For the material to function efficiently as a battery cathode, this proportion needs to be higher. “The biggest problem for this use is the small amount of the transition metal — copper — in the mineral’s crystalline structure,” said Filatov. “This can be solved by synthesizing in the laboratory a compound with the same structure as Petrovite.”
What the researchers propose is not to mine Petrovite in Kamchatka and use it directly. It is to use the crystalline structure of Petrovite as a model — an architectural blueprint that nature created and that chemists can reproduce in the laboratory with optimized proportions of each element. Nature solved the design problem. Chemistry solves the composition problem.

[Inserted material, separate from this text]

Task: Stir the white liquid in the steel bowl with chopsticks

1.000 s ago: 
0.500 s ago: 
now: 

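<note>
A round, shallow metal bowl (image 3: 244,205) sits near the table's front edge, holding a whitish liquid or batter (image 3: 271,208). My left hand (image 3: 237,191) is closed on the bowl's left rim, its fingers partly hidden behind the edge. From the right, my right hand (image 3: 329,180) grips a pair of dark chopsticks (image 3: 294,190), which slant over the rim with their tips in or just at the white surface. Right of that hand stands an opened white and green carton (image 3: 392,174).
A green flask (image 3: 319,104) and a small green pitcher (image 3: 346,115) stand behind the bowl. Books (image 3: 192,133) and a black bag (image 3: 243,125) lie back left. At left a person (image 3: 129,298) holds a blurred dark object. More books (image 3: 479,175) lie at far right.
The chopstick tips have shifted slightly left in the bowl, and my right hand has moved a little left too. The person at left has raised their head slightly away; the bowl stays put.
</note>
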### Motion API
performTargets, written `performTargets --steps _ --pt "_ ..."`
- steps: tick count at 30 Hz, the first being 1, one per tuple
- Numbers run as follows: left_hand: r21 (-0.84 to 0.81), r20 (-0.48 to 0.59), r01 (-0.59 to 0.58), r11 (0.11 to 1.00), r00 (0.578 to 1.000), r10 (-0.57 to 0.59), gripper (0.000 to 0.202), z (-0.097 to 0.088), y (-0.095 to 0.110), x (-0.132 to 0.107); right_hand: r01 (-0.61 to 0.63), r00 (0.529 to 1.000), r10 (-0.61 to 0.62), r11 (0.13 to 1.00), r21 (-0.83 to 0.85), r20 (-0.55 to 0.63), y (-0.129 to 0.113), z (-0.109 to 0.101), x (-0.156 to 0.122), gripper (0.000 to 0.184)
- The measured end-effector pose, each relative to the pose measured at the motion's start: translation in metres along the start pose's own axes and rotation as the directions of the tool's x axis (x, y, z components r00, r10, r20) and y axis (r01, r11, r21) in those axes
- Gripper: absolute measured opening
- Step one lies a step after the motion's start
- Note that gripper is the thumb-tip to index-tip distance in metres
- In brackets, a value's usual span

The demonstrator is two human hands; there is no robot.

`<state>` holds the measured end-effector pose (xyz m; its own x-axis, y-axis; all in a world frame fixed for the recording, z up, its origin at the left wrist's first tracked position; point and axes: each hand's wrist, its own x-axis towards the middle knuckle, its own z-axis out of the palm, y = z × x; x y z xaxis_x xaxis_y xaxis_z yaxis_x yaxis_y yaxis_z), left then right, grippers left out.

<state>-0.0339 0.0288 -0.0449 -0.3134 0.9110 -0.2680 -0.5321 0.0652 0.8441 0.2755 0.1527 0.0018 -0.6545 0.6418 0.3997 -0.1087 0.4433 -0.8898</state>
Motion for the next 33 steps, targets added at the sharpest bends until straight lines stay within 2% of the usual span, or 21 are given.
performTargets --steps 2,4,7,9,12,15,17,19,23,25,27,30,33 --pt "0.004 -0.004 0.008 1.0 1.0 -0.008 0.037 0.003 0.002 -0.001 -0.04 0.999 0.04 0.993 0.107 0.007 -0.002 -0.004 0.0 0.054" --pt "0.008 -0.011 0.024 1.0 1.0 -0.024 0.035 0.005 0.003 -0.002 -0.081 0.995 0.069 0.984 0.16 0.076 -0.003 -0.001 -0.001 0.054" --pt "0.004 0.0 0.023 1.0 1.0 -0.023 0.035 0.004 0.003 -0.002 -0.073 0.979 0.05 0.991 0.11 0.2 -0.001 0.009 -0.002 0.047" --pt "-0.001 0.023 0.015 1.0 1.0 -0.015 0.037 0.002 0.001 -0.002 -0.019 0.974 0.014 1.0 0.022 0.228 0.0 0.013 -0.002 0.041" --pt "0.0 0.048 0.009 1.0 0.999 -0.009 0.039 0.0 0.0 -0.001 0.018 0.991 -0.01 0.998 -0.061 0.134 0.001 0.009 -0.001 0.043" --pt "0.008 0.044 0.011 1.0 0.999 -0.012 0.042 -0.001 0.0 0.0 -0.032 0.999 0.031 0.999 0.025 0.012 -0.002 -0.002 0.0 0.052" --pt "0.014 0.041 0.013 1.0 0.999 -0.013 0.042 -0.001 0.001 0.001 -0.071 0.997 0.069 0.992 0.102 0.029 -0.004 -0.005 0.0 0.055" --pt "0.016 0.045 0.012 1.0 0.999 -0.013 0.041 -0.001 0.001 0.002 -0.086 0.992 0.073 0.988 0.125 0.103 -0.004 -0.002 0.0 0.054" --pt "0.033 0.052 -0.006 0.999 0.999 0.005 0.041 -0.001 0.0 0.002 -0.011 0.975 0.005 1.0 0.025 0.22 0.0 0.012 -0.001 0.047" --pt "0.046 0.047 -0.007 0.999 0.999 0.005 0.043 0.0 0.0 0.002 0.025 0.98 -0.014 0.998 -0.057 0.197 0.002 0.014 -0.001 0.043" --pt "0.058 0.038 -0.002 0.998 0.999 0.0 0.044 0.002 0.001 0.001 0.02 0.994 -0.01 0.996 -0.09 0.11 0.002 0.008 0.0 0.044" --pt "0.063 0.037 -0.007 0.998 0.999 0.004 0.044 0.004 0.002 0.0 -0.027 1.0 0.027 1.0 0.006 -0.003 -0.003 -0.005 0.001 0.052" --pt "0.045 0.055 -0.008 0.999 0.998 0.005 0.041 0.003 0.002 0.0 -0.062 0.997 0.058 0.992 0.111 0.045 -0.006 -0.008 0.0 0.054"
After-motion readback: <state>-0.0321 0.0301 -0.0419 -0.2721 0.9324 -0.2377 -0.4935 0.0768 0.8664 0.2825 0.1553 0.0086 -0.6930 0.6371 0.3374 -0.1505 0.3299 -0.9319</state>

Why sodium-ion batteries — and what makes them relevant now
The context in which Petrovite emerged is important to understand why its specific crystalline structure for sodium has strategic relevance beyond mineralogical curiosity. Lithium-ion batteries dominate the current energy storage market — they are in cell phones, laptops, electric cars, and renewable energy storage systems.

But lithium is a geographically concentrated resource, with much of the reserves in South America and processing dominated by China. Sodium is the sixth most abundant element in the Earth’s crust — it is virtually everywhere, is cheap, and does not have the geopolitical concentration of lithium. If sodium-ion batteries achieve performance comparable to lithium ones, the dependence on a single strategic metal for the entire energy storage chain could be significantly reduced.
The obstacle for sodium-ion batteries is finding efficient cathode materials — structures that accommodate the movement of sodium ions with low resistance and high stability over many charge and discharge cycles. The sodium ion is larger than the lithium ion, which means it needs larger channels in the electrode material. Petrovite, with its channels precisely sized for sodium, is a natural model of how to build this structure.
Kamchatka as a natural laboratory for new minerals
Petrovite is not the only new mineral found in the Tolbachik region — it is part of a pattern of discoveries that transforms Kamchatka into one of the most mineralogically rich and least explored regions on the planet. Filatov’s team also found Saranchinaite in the same volcanic complex — a mineral with a structure related to Petrovite and which may be a product of reactions between saranchinaite, calcium sulfate, and sodium sulfate.
The hypothesis that Petrovite forms when previous minerals containing nickel are gradually replaced by new material brought by hot, metal-rich fluids — like those circulating in volcanic fumaroles — is relevant because it describes a formation mechanism that occurs at temperature and pressure scales that laboratories can replicate. Each new discovery in Kamchatka adds a mineral to the catalog and simultaneously a piece of data on how specific crystalline structures form under extreme natural conditions.
For materials science, this data is equivalent to finding architectural designs that nature has tested for millions of years — long before any engineer attempted to build something similar. Petrovite is blue, small, formed in one of the most extreme environments on the Earth’s surface, and has an internal structure that nature took volcanic eruptions to create and that laboratories now attempt to reproduce on a scale that can power the next generation of batteries.